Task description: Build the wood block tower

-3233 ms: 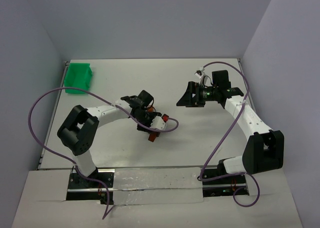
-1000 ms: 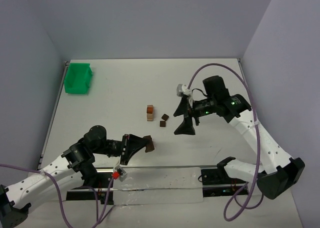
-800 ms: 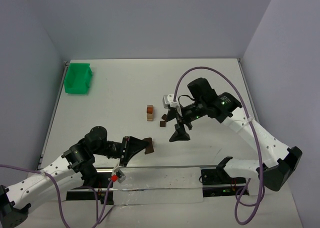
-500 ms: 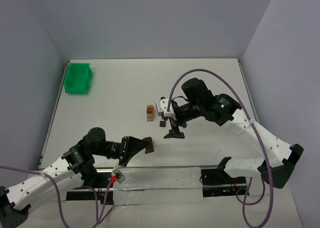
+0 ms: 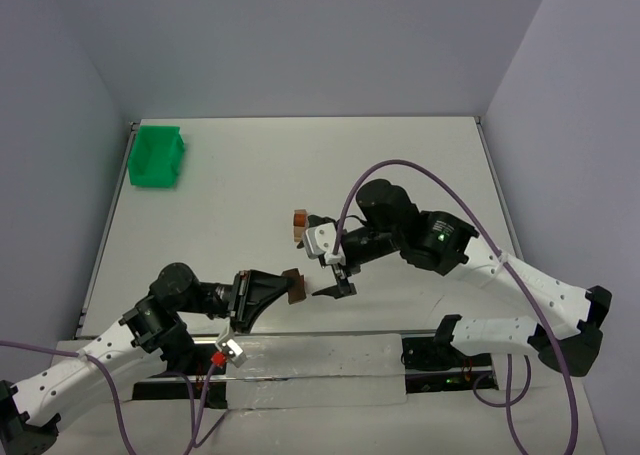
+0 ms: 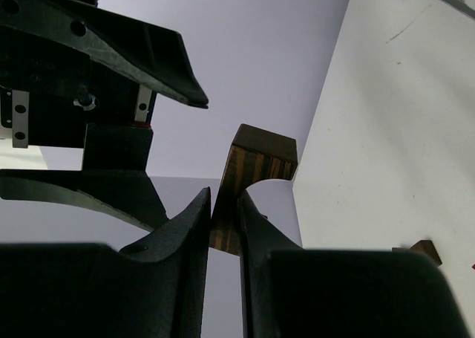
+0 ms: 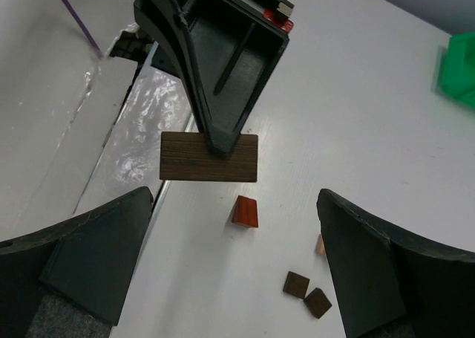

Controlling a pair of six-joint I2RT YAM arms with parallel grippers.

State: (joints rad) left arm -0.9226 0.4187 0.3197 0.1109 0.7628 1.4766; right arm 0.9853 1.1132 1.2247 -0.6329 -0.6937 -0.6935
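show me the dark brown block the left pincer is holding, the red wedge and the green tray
dark brown block (image 7: 189, 166): right wrist view, on its broad grained face, left of centre
red wedge (image 7: 244, 212): right wrist view, on its front face
green tray (image 5: 157, 157): top external view, on its green wall

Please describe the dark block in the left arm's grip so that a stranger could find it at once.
Find the left arm by the near edge of the table. Its end effector is shut on a dark brown block with fine grain lines. Unlike the red wedge and the small dark blocks lying on the table, it alone is gripped.
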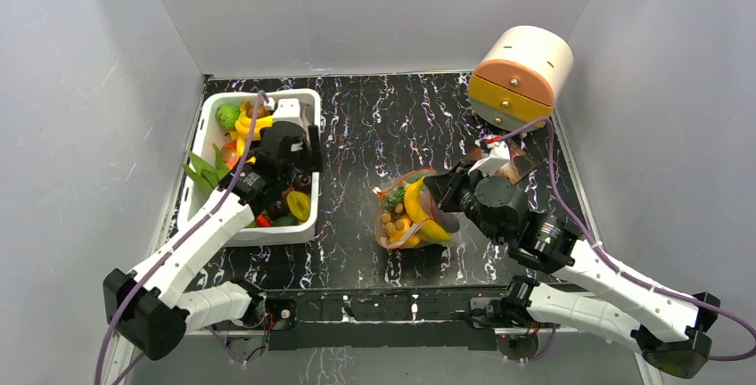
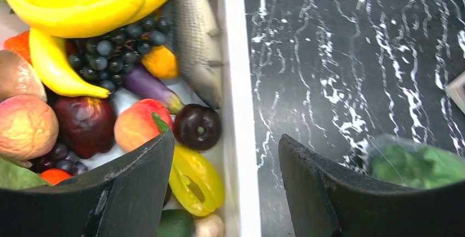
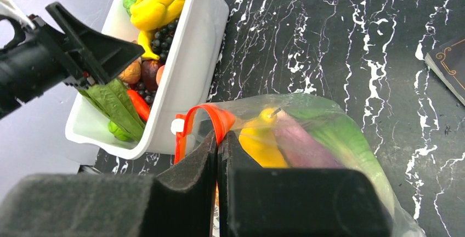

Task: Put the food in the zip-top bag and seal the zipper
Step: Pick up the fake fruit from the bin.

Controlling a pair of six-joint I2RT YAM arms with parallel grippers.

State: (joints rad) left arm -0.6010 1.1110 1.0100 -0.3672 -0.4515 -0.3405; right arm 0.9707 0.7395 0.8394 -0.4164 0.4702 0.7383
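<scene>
- White tub (image 1: 210,125) sits at the table's left and holds most of the food (image 2: 82,6).
- Zip-top bag (image 1: 412,211) lies mid-table, partly filled.
- Left gripper (image 2: 225,157) hangs wide apart, empty, above the tub's rim.
- Right gripper (image 3: 218,145) pinches the zipper (image 3: 220,118) tight.

- A robot test cell in a lab: plain pale panels (image 1: 374,11) close off the space beyond and to either side of the left gripper (image 2: 226,138) and the right gripper (image 3: 217,138).
- A black marble-print tabletop (image 1: 374,126) lies under both.
- Purple cables (image 1: 552,167) trail along the white arms (image 1: 201,238).
- Toy fruit and vegetables (image 2: 82,6) fill a white tub (image 2: 236,56) below the left gripper.
</scene>
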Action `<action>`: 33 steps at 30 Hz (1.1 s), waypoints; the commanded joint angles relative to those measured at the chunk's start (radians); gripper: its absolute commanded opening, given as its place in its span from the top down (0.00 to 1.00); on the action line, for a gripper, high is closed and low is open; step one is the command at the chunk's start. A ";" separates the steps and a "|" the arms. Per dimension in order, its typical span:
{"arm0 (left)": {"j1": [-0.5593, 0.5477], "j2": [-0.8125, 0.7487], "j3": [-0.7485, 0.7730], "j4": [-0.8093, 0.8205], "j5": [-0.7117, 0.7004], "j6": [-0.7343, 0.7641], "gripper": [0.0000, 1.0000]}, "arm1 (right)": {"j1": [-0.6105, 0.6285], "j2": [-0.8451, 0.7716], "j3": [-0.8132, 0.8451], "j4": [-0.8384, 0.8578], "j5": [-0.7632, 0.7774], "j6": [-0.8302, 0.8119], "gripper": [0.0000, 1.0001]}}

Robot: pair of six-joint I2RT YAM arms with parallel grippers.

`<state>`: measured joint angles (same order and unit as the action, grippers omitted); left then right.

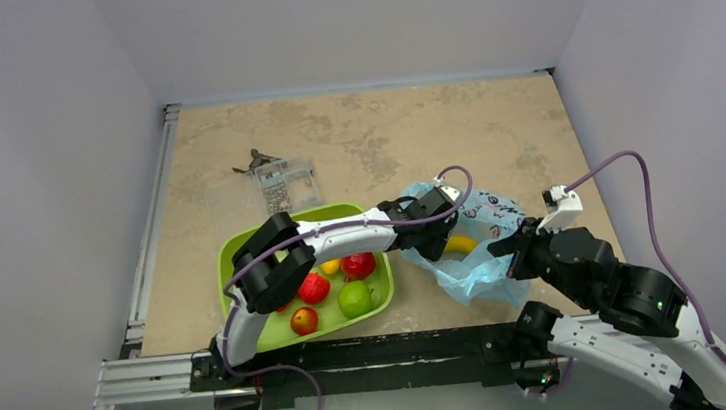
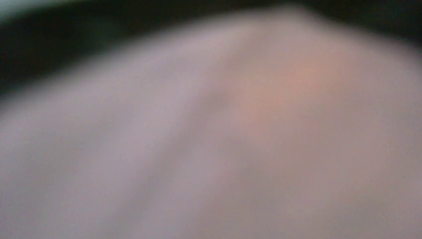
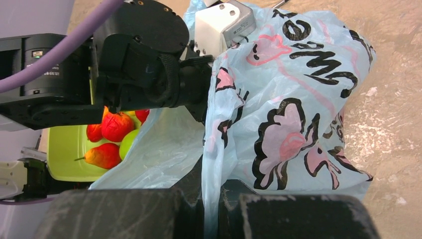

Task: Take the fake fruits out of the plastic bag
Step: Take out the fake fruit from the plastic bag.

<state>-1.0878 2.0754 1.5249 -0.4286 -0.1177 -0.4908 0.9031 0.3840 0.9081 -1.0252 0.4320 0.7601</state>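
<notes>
The light blue plastic bag [image 1: 483,244] lies right of the green tray [image 1: 242,239]. My right gripper [image 3: 211,199] is shut on a fold of the bag's edge [image 3: 278,114]; it also shows in the top view [image 1: 506,247]. My left gripper [image 1: 438,240] is pushed into the bag's mouth with its fingers hidden; the left wrist view is only blur. A yellow banana [image 1: 460,244] shows inside the bag beside it. In the tray lie two red round fruits [image 1: 358,264] [image 1: 314,288], a green apple [image 1: 354,299] and a small red-yellow apple [image 1: 303,320].
An orange-yellow oval fruit [image 1: 330,266] also lies in the tray. A clear plastic box with metal parts [image 1: 282,183] stands behind the tray. Walls close in the table on three sides; a metal rail [image 1: 145,276] runs along the left edge.
</notes>
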 commanded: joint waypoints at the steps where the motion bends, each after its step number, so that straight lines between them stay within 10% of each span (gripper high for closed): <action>1: -0.001 0.030 -0.011 0.019 0.002 -0.026 0.59 | 0.011 -0.003 0.002 0.031 0.014 -0.007 1.00; 19: -0.001 -0.165 0.040 -0.012 0.113 -0.053 0.95 | 0.020 -0.009 0.003 0.031 0.017 -0.005 1.00; 33: -0.001 -0.371 -0.006 0.015 0.344 -0.108 1.00 | 0.023 -0.008 0.002 0.027 0.023 0.000 1.00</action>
<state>-1.0885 1.7916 1.5238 -0.4488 0.1127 -0.5640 0.9165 0.3836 0.9081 -1.0248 0.4328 0.7605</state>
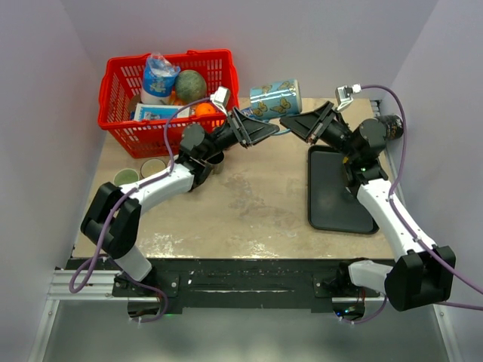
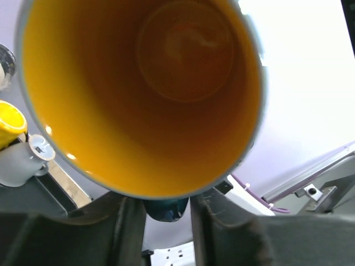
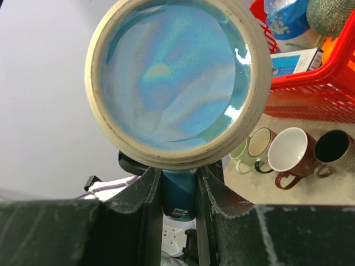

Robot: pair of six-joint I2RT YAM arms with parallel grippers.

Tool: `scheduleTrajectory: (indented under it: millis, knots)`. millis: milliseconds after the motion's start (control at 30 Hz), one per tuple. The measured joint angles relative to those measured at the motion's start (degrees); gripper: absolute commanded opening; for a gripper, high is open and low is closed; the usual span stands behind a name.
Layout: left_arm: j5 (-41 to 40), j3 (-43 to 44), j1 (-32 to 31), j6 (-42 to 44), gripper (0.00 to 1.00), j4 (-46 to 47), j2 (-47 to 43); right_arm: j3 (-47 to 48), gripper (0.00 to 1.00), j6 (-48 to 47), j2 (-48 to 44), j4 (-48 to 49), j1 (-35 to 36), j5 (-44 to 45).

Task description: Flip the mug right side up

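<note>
The mug [image 1: 275,98], light blue with butterflies, hangs on its side in the air at the back of the table, mouth to the left. Its orange inside [image 2: 138,94] fills the left wrist view. The right wrist view faces its blue glazed base [image 3: 177,77]. My right gripper [image 1: 288,121] comes in from the right and is shut on the teal handle [image 3: 178,194]. Coming from the left, my left gripper [image 1: 273,130] has its jaws drawn in against both sides of the same handle [image 2: 165,209].
A red basket [image 1: 121,128] with groceries stands at the back left. Three mugs [image 1: 127,176] [image 1: 153,167] [image 1: 215,160] stand in a row before it, under the left arm. A black tray [image 1: 332,196] lies on the right. White walls close in both sides.
</note>
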Motion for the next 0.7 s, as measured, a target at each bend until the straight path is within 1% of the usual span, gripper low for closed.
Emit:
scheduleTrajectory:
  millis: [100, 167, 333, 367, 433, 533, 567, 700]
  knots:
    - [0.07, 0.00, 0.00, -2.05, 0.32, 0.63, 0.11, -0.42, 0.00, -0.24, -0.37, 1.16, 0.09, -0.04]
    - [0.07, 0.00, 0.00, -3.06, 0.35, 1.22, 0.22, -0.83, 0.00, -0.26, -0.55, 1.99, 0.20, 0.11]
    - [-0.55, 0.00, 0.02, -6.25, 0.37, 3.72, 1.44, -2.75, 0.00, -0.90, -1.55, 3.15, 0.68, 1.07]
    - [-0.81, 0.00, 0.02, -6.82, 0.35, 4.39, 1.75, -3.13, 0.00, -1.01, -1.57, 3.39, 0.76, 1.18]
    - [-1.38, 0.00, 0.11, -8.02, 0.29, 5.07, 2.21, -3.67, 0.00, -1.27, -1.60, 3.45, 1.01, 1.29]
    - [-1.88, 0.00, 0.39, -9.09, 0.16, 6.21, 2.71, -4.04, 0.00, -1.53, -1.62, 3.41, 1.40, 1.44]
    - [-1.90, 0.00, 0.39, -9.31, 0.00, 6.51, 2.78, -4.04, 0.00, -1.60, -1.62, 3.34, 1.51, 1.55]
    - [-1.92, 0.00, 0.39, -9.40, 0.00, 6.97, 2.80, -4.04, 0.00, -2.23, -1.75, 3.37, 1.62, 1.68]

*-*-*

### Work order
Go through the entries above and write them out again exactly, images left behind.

### Response to this task
Task description: Build the wood block tower

-3233 ms: 
-1000 ms: 
-800 ms: 
-500 ms: 
+0 ms: 
+0 ms: 
+0 ms: 

Controlling a pair of six-joint I2RT YAM arms with parallel grippers.

State: (joints rad) left arm -0.9226 0.4187 0.3197 0.1109 0.7628 1.4766; right arm 0.9853 1.1132 1.2247 -0.6329 -0.6937 -0.6935
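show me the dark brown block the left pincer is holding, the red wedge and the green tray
dark brown block (image 7: 189, 166): right wrist view, on its broad grained face, left of centre
red wedge (image 7: 244, 212): right wrist view, on its front face
green tray (image 5: 157, 157): top external view, on its green wall

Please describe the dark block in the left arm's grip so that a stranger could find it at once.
Find the left arm by the near edge of the table. Its end effector is shut on a dark brown block with fine grain lines. Unlike the red wedge and the small dark blocks lying on the table, it alone is gripped.
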
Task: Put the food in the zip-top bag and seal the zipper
Step: Pick up the fake fruit from the bin.

Controlling a pair of six-joint I2RT YAM arms with parallel grippers.

State: (joints rad) left arm -0.6010 1.1110 1.0100 -0.3672 -0.4515 -0.3405; right arm 0.9707 0.7395 0.8394 -0.4164 0.4702 0.7383
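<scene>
- White tub (image 1: 210,125) sits at the table's left and holds most of the food (image 2: 82,6).
- Zip-top bag (image 1: 412,211) lies mid-table, partly filled.
- Left gripper (image 2: 225,157) hangs wide apart, empty, above the tub's rim.
- Right gripper (image 3: 218,145) pinches the zipper (image 3: 220,118) tight.

- A robot test cell in a lab: plain pale panels (image 1: 374,11) close off the space beyond and to either side of the left gripper (image 2: 226,138) and the right gripper (image 3: 217,138).
- A black marble-print tabletop (image 1: 374,126) lies under both.
- Purple cables (image 1: 552,167) trail along the white arms (image 1: 201,238).
- Toy fruit and vegetables (image 2: 82,6) fill a white tub (image 2: 236,56) below the left gripper.
</scene>
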Action `<action>`: 33 steps at 30 Hz (1.1 s), waypoints; the commanded joint angles relative to those measured at the chunk's start (radians); gripper: its absolute commanded opening, given as its place in its span from the top down (0.00 to 1.00); on the action line, for a gripper, high is closed and low is open; step one is the command at the chunk's start. A ";" separates the steps and a "|" the arms. Per dimension in order, its typical span:
{"arm0 (left)": {"j1": [-0.5593, 0.5477], "j2": [-0.8125, 0.7487], "j3": [-0.7485, 0.7730], "j4": [-0.8093, 0.8205], "j5": [-0.7117, 0.7004], "j6": [-0.7343, 0.7641], "gripper": [0.0000, 1.0000]}, "arm1 (right)": {"j1": [-0.6105, 0.6285], "j2": [-0.8451, 0.7716], "j3": [-0.8132, 0.8451], "j4": [-0.8384, 0.8578], "j5": [-0.7632, 0.7774], "j6": [-0.8302, 0.8119], "gripper": [0.0000, 1.0001]}}

Robot: pair of six-joint I2RT YAM arms with parallel grippers.

`<state>`: measured joint angles (same order and unit as the action, grippers omitted); left then right.


Task: Take the fake fruits out of the plastic bag
Step: Take out the fake fruit from the plastic bag.

<state>-1.0878 2.0754 1.5249 -0.4286 -0.1177 -0.4908 0.9031 0.3840 0.9081 -1.0252 0.4320 0.7601</state>
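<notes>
The light blue plastic bag [image 1: 483,244] lies right of the green tray [image 1: 242,239]. My right gripper [image 3: 211,199] is shut on a fold of the bag's edge [image 3: 278,114]; it also shows in the top view [image 1: 506,247]. My left gripper [image 1: 438,240] is pushed into the bag's mouth with its fingers hidden; the left wrist view is only blur. A yellow banana [image 1: 460,244] shows inside the bag beside it. In the tray lie two red round fruits [image 1: 358,264] [image 1: 314,288], a green apple [image 1: 354,299] and a small red-yellow apple [image 1: 303,320].
An orange-yellow oval fruit [image 1: 330,266] also lies in the tray. A clear plastic box with metal parts [image 1: 282,183] stands behind the tray. Walls close in the table on three sides; a metal rail [image 1: 145,276] runs along the left edge.
</notes>
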 commanded: joint waypoints at the steps where the motion bends, each after its step number, so that straight lines between them stay within 10% of each span (gripper high for closed): <action>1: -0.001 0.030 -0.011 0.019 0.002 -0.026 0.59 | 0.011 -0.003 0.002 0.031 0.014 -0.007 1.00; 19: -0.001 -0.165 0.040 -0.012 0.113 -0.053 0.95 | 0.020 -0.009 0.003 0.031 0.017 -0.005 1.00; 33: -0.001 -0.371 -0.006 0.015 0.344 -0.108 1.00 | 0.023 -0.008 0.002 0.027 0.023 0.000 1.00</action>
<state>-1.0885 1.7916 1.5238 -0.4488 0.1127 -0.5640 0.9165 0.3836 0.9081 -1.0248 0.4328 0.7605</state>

Robot: pair of six-joint I2RT YAM arms with parallel grippers.

Tool: `scheduleTrajectory: (indented under it: millis, knots)`. millis: milliseconds after the motion's start (control at 30 Hz), one per tuple. The measured joint angles relative to those measured at the motion's start (degrees); gripper: absolute commanded opening; for a gripper, high is open and low is closed; the usual span stands behind a name.
Layout: left_arm: j5 (-41 to 40), j3 (-43 to 44), j1 (-32 to 31), j6 (-42 to 44), gripper (0.00 to 1.00), j4 (-46 to 47), j2 (-47 to 43); right_arm: j3 (-47 to 48), gripper (0.00 to 1.00), j6 (-48 to 47), j2 (-48 to 44), j4 (-48 to 49), j1 (-35 to 36), j5 (-44 to 45).

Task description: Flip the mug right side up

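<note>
The mug [image 1: 275,98], light blue with butterflies, hangs on its side in the air at the back of the table, mouth to the left. Its orange inside [image 2: 138,94] fills the left wrist view. The right wrist view faces its blue glazed base [image 3: 177,77]. My right gripper [image 1: 288,121] comes in from the right and is shut on the teal handle [image 3: 178,194]. Coming from the left, my left gripper [image 1: 273,130] has its jaws drawn in against both sides of the same handle [image 2: 165,209].
A red basket [image 1: 121,128] with groceries stands at the back left. Three mugs [image 1: 127,176] [image 1: 153,167] [image 1: 215,160] stand in a row before it, under the left arm. A black tray [image 1: 332,196] lies on the right. White walls close in both sides.
</note>
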Motion for the next 0.7 s, as measured, a target at each bend until the straight path is within 1% of the usual span, gripper low for closed.
Emit:
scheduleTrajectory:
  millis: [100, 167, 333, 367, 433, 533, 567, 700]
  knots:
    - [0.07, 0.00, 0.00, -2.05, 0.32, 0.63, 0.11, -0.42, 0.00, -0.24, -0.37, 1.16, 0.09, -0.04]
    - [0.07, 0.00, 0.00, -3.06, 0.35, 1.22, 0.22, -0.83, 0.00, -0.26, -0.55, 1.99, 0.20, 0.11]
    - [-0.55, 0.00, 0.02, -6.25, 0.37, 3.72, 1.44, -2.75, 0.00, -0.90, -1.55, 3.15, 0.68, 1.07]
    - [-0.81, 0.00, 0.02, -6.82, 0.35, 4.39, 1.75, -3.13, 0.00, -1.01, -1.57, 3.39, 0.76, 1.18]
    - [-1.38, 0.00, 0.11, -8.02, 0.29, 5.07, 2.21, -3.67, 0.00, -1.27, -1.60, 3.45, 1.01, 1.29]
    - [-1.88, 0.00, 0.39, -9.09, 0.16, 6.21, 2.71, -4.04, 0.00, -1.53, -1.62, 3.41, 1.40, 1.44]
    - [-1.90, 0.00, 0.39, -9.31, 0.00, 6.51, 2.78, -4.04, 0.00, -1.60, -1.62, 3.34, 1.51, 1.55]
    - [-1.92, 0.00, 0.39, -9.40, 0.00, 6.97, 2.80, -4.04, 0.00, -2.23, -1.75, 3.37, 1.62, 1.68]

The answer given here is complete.